Stirring music and images of natural beauty are the backdrop for high-minded mutual praise about the largest trading relationship in the world. Brokaw says Canada and America share a unique quality as immigrant nations, “destinations for people around the world who long for political freedoms, economic opportunity and a long tradition of compassion.”

“And we’re so comfortable as neighbours,” he said. “Two hundred million people cross the common border every year.”

“Canadians are so generous they share with us their brightest stars in music, comedy, acting, sports and journalism,” he says over a montage of Mike Myers, John Candy, Michael J. Fox, Martin Short, Céline Dion, Seth Rogan, Jim Carrey, Peter Jennings, and most strikingly, given the current news, Wayne Gretzky. Trump recently posted that he favours the Great One as the next “governor” of the “state” of Canada, which given the state of politics right now in Ottawa, goes some way beyond mere candidate endorsement by a foreign leader.

“And if you’re in a fight, you want the Canadians on your side,” Brokaw continues. “They were in World War Two before we were. They were there on D-Day, in the air and on the beaches. They’ve been America’s most reliable partners in Afghanistan, and it’s been costly and painful.”

The late great diplomat Ken Taylor gets a mention for his bravery during the Iran hostage crisis, as does Operation Yellow Ribbon, Canada’s effort to receive airplanes and shelter passengers after 9/11.

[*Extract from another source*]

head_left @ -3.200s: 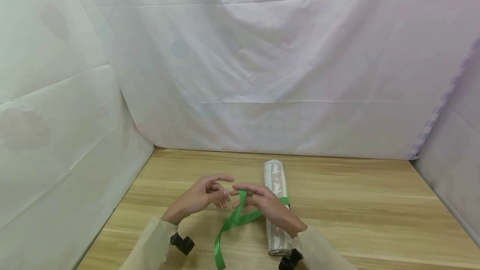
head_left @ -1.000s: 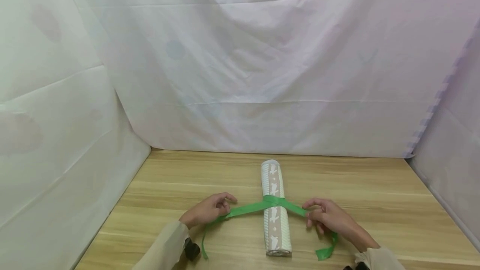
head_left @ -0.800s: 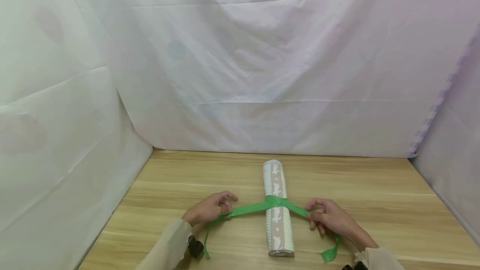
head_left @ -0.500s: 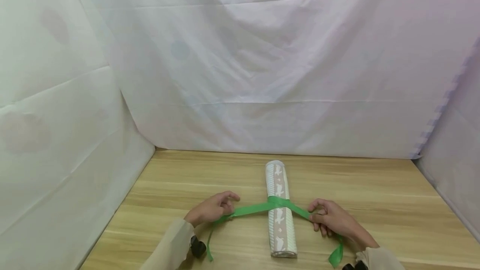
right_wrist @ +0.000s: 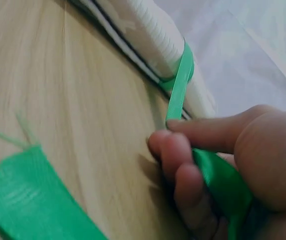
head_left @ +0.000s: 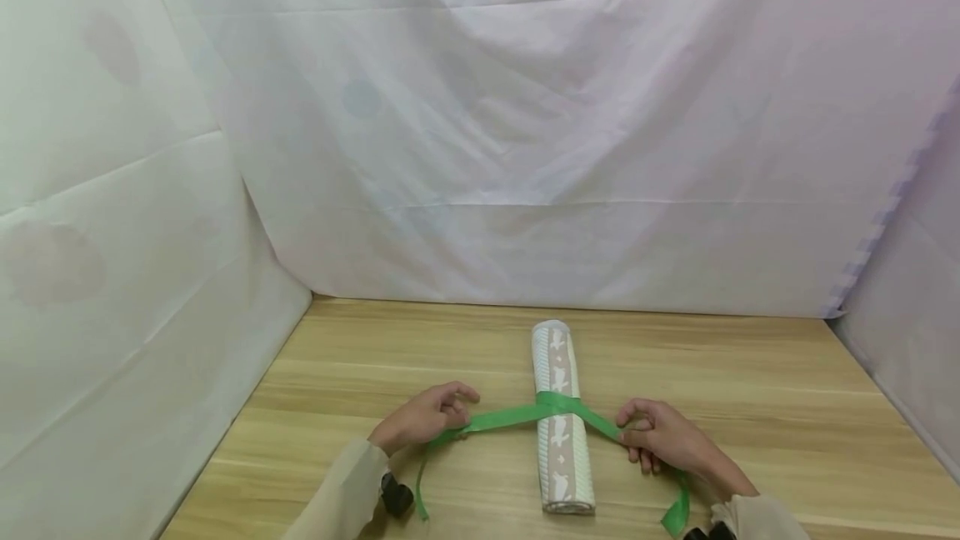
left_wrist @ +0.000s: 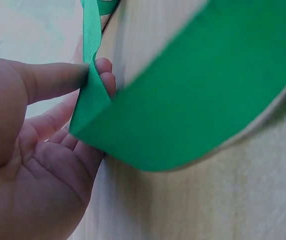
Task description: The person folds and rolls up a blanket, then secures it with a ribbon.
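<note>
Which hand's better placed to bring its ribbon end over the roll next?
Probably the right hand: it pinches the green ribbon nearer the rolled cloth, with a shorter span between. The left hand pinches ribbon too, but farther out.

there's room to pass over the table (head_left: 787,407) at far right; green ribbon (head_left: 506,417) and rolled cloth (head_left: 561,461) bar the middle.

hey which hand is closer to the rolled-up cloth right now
Right. The right hand pinches the green ribbon beside the rolled-up cloth, on its right; the left hand pinches it farther off, leftward.
</note>
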`<state>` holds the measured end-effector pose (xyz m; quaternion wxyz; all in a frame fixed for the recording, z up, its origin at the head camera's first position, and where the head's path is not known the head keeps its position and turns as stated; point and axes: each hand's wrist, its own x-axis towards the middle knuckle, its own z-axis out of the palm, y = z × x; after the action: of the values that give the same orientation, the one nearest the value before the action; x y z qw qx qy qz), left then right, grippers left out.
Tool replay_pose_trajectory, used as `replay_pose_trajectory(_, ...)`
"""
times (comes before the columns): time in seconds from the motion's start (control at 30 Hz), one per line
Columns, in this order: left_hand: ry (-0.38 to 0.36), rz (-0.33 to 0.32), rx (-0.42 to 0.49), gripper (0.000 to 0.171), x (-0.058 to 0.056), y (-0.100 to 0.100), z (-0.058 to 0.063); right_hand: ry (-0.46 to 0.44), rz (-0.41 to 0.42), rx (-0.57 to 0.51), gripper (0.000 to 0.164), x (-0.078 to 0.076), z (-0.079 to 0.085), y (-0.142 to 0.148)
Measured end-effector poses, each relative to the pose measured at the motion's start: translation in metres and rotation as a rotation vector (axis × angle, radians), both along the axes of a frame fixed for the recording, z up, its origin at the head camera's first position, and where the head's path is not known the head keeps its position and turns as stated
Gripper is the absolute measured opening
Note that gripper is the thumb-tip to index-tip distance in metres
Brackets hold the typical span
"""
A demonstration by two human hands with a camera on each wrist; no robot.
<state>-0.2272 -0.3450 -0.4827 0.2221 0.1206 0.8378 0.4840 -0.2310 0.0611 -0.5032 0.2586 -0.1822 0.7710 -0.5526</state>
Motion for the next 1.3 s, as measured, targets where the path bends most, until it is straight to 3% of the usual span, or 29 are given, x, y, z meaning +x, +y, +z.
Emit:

“In our darkest hours, Canada has been with us,” Brokaw said. He didn’t say (because he did not yet know) that both those episodes later became popular dramatic productions in America: the movie Argo and the musical Come From Away.

“In the long history of sovereign neighbours, there never has been a relationship as close, productive and peaceful as the U.S. and Canada,” Brokaw says.

The video returns to glorious flyovers of snowy mountain ranges for a rousing line in the words of John F. Kennedy: “Geography has made us neighbours, history has made us friends, economics has made us partners, and necessity has made us allies. Those whom nature has so joined together, let no man put asunder.”

This is the emotional climax of the video, the schmaltzy comparison of U.S.-Canada relations to a marriage, by a Kennedy no less.

It’s only at the end that it is revealed to the modern viewer that Brokaw’s video was first aired during the 2010 Winter Olympic Games in Vancouver, which explains why Canada was topical in the first place.

Returning to talk of the Games, Brokaw pointed out that Americans rarely need an invitation to unfurl their flag and chant “USA! USA!” but the Canadians are culturally different, less confident about being noticed.

“The Canadian prime minister had to go before Parliament yesterday and urge Canadians to engage in what he called an ‘uncharacteristic outburst of patriotism,’” Brokaw said in his concluding comments. “So that’s a big difference.”

Brokaw did not actually name Stephen Harper, the prime minister who said in the same speech to the Legislative Assembly of British Columbia that Canada would ask the world to “forgive us” for this pride, for waving the Maple Leaf as “a cheerful red and white reminder of a quiet and humble patriotism that, while making no claims on its neighbours, is ever ready to stand on guard for itself.”

Perhaps Brokaw assumed his audience already knew Harper’s name, which is curious for a news anchor who has just reminded them of so many other basic facts about Canada. Or maybe he assumed they did not care to know, that to tell them who the Canadian Prime Minister was would be to give too much petty information, like naming the governor of some minor state, whose identity is beside the point of American national politics.